Hazard assessment: Compute climate indicators#
A workflow from the CLIMAAX Handbook and MULTI_HAZARD GitHub repository.
See our how to use risk workflows page for information on how to run this notebook.
Preparation work#
Load libraries#
xclim is a Python library tailored for climate services, offering a wide range of tools to compute climate-related indicators.

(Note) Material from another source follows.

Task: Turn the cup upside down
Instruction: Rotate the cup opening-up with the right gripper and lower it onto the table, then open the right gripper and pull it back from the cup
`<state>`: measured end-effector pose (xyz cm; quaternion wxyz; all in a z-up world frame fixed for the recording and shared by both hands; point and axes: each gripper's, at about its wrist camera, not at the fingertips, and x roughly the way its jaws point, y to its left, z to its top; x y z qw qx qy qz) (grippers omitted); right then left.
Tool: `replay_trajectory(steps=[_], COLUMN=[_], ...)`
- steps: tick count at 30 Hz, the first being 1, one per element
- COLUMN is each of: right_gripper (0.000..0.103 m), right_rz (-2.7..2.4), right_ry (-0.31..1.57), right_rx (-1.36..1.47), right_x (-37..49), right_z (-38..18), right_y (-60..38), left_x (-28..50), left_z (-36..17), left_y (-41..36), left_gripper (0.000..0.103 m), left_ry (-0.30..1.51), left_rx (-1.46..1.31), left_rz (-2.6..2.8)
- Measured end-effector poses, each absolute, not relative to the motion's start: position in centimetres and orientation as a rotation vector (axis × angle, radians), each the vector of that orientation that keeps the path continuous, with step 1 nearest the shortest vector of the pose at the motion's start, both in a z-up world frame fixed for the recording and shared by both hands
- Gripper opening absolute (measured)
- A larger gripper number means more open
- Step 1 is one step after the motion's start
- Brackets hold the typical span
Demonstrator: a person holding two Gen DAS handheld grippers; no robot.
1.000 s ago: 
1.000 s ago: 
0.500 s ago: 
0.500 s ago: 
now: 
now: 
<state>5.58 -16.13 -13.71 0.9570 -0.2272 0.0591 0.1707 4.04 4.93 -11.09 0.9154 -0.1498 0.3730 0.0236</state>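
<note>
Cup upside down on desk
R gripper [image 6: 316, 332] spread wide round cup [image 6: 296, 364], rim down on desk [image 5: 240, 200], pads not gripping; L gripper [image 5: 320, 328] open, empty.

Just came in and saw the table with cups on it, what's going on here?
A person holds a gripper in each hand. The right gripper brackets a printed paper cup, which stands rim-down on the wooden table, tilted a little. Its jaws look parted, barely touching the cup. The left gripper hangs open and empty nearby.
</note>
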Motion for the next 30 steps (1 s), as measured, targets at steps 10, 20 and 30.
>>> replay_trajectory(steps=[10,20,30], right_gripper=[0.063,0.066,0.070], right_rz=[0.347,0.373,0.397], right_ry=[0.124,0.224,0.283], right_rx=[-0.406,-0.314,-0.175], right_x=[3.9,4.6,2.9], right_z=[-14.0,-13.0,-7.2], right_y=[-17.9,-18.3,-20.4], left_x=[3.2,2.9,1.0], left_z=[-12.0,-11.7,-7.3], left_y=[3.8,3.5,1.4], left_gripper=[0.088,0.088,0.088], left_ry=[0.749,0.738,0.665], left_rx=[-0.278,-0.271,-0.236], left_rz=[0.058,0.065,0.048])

In this notebook, it is the primary library used to calculate the climate indicator “number of days above a threshold temperature”.
import os
import numpy as np
from scipy.stats import gumbel_r
from tqdm import tqdm
import xarray as xr
import xclim
Area of interest#
region_name = 'IT'
Path configuration#
# Folder with temperature and total precipitation data
folder = f'data_{region_name}'
input_file_prefix = 'UERRA'
# Output folder for the climate indicators
output_folder = os.path.join(folder, 'indicators/uerra')
os.makedirs(output_folder, exist_ok=True)
Tip
The default configuration for the input and output file names is for the UERRA dataset.
To load data from another dataset, adjust the variables input_file_prefix so that the relevant files are selected and output_folder so previously processed data isn’t overwritten and the outputs can be identified in the following steps of the workflow.
Example: With data from EURO-CORDEX available in files
data_IT/CORDEX-mpi_m_mpi_esm_lr-clmcom_clm_cclm4_8_17-r1i1p1-historical-tmax2m.nc
data_IT/CORDEX-mpi_m_mpi_esm_lr-clmcom_clm_cclm4_8_17-r1i1p1-historical-tp.nc
a possible configuration in the cell above is
input_file_prefix = 'CORDEX-mpi_m_mpi_esm_lr-clmcom_clm_cclm4_8_17-r1i1p1-historical'
output_folder = os.path.join(folder, 'indicators/cordex-hist')
The data created in this step of the workflow can then be picked up via the cordex-hist identifier in the following steps.
Re-run this notebook as often as necessary to process all retrieved CORDEX models, scenarios, and time periods.
Process the data#
Process the temperature and precipitation files within folder and calculate climate indicators.
Specifically:
Calculate the number of days exceeding specific temperature thresholds (35°, 40° and 45° Celcius).
Calculate percentiles for both temperature and precipitation.
Estimate return levels for extreme precipitation events.
The results are saved as new NetCDF files in the path configured in output_folder.
We avoid recomputation by checking if output files already exist and handle missing values to avoid errors in the calculations.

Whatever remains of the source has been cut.